• Action item:
Please copy out the lines in the entries that contain "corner".

• Extracted records:

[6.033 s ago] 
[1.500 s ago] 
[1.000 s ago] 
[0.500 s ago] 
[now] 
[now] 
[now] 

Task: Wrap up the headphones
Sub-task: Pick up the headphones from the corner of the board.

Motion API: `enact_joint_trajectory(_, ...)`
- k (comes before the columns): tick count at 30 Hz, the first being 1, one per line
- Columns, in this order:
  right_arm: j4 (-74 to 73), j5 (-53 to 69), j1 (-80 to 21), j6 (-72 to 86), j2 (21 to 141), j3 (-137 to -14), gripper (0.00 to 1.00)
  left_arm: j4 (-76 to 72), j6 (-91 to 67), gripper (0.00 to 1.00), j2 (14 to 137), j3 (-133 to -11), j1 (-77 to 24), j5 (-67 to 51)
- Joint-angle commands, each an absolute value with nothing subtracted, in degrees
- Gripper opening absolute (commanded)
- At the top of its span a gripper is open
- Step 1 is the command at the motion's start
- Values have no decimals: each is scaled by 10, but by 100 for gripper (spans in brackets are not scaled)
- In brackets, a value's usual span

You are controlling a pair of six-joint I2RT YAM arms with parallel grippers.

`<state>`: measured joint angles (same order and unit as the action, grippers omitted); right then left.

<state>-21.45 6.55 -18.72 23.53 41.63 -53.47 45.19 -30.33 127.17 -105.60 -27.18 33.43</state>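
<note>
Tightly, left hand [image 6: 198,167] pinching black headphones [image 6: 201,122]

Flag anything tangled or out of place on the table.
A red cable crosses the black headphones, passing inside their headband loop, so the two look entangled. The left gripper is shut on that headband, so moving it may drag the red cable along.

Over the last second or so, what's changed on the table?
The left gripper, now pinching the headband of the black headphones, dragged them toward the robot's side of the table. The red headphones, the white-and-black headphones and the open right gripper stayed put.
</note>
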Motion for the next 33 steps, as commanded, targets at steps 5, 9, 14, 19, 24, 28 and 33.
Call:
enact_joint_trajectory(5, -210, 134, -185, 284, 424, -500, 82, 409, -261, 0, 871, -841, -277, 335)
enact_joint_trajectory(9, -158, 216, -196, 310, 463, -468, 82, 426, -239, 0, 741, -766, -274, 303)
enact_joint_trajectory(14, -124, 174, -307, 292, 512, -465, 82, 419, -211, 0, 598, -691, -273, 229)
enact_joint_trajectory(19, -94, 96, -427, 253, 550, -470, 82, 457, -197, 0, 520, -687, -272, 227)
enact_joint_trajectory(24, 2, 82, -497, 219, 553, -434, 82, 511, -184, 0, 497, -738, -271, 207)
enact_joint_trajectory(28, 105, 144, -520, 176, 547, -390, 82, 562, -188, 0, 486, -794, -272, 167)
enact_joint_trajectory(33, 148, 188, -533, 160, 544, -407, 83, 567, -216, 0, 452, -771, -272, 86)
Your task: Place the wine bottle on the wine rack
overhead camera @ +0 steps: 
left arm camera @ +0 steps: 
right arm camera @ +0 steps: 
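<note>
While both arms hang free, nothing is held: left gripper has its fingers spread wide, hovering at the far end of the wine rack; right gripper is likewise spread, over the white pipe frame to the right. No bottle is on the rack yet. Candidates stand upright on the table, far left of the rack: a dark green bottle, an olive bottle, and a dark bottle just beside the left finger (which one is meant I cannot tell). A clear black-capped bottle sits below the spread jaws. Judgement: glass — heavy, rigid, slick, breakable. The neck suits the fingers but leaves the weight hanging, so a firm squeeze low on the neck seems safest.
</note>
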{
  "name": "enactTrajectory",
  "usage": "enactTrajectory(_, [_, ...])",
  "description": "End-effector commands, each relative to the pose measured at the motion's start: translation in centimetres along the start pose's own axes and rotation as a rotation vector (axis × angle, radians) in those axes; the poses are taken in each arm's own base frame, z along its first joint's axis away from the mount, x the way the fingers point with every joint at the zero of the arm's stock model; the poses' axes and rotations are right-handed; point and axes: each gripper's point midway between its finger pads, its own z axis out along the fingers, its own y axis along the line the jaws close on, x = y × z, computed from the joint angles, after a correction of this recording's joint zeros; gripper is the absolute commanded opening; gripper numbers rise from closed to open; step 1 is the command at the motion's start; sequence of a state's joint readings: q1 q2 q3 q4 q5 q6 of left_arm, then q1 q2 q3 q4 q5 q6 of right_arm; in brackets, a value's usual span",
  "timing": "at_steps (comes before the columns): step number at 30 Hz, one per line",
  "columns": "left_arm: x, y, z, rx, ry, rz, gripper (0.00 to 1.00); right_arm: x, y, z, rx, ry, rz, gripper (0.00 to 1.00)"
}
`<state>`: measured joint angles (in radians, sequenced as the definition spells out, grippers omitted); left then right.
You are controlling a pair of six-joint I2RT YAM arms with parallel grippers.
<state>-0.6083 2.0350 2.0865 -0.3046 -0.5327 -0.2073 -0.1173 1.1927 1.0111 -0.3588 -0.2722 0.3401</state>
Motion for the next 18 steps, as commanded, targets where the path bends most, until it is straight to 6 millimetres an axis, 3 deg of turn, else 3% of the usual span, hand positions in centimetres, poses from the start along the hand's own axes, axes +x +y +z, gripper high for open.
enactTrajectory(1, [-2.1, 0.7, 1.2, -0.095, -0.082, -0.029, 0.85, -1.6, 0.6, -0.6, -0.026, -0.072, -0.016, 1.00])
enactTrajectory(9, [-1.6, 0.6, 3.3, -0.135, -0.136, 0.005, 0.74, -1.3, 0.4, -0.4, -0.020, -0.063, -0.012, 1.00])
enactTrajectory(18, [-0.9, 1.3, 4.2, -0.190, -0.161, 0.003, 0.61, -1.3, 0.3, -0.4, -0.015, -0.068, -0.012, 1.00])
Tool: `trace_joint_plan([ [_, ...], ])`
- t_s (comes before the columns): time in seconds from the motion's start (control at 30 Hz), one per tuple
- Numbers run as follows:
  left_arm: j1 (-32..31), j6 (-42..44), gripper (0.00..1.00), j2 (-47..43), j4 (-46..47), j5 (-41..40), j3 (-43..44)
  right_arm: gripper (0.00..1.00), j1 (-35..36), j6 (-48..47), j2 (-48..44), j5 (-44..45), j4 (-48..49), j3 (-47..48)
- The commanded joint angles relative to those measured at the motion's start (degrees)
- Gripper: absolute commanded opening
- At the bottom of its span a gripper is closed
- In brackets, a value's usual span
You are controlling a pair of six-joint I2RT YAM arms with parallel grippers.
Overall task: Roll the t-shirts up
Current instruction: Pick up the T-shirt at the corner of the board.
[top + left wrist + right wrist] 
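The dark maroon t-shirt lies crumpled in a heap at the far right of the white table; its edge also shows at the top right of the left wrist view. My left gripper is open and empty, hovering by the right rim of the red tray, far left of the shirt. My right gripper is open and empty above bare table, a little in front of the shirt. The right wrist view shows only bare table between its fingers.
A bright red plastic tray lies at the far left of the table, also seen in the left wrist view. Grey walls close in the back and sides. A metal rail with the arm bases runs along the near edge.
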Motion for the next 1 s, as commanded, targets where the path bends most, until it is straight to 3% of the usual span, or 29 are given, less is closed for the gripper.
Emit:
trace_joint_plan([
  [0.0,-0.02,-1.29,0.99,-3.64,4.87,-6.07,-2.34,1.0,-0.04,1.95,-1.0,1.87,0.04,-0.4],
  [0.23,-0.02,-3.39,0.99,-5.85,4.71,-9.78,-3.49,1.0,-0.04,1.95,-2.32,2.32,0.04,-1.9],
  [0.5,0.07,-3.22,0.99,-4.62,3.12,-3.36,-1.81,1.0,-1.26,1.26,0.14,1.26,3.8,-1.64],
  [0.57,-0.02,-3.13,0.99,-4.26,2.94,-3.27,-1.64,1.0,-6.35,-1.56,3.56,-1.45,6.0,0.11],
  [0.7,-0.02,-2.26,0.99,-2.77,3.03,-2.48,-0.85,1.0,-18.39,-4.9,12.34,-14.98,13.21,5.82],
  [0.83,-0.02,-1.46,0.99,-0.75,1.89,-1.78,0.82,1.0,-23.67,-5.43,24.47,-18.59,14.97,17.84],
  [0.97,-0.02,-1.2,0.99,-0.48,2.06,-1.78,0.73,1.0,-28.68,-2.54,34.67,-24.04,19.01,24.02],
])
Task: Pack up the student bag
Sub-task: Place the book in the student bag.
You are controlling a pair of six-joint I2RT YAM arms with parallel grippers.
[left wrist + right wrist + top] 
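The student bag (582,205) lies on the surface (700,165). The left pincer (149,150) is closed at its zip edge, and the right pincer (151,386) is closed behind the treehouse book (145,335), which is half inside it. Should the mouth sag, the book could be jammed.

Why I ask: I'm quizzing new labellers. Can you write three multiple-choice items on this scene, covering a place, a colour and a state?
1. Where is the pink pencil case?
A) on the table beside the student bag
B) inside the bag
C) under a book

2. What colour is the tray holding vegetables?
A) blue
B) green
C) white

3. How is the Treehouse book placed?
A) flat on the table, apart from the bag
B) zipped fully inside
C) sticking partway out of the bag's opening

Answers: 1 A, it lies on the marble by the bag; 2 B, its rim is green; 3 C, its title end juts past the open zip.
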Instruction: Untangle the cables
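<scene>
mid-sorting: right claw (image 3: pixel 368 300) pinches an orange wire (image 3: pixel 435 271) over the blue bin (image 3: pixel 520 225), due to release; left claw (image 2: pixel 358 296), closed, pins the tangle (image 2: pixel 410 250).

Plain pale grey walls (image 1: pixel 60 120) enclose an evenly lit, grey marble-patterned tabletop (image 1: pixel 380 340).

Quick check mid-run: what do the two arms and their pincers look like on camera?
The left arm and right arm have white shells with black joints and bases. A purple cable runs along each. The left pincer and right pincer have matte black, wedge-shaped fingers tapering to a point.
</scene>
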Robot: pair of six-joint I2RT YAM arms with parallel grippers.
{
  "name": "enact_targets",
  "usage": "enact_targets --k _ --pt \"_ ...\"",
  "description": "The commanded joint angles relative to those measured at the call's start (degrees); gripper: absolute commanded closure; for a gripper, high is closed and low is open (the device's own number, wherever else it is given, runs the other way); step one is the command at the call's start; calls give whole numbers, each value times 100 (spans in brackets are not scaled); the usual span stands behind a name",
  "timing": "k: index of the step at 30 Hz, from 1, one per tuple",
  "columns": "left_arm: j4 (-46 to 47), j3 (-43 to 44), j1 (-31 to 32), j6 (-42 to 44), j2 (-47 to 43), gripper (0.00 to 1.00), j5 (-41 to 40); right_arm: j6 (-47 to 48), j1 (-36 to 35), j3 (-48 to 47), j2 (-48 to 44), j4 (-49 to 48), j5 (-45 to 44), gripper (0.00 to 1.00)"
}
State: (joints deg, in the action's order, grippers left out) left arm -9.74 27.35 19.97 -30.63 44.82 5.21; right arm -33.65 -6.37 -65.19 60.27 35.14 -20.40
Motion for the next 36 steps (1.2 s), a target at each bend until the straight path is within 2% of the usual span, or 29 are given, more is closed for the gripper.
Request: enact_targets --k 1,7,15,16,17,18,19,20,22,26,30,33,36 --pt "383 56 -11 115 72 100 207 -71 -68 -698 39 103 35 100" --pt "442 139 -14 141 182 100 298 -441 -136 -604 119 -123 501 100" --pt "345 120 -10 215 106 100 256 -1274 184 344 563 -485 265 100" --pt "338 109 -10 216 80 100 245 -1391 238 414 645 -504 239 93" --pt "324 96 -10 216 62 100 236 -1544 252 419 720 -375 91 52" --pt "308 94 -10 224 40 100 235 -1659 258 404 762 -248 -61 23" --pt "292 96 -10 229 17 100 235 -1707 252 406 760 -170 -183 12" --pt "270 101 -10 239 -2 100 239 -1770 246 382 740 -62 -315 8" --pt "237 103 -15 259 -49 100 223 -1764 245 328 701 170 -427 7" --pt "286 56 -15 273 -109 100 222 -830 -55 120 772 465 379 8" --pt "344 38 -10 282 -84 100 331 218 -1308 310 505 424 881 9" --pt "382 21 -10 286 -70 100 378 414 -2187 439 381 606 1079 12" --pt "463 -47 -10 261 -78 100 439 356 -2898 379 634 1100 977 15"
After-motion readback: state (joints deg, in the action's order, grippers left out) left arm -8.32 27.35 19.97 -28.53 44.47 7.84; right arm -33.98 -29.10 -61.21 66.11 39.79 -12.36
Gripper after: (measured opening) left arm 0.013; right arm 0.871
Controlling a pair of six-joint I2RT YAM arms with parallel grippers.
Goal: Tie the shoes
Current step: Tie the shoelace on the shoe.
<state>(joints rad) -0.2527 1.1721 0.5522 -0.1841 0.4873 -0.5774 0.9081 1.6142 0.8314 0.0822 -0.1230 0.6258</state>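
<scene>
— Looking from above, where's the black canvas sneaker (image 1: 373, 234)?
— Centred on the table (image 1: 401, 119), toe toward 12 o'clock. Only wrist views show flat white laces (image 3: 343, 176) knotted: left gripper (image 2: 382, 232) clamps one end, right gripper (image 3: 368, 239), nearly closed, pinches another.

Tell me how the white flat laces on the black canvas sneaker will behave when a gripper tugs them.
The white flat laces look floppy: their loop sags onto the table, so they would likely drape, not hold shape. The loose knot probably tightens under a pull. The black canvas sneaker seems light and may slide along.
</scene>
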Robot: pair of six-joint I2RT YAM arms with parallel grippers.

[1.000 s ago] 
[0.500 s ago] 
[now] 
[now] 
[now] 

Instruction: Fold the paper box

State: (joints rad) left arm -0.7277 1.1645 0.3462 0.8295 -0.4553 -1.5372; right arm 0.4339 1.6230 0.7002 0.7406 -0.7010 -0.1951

• Answer for this exercise:
Sub-task: Pick up the headphones from the corner of the board.
Current instruction: Pick up the T-shirt at the corner of the board.

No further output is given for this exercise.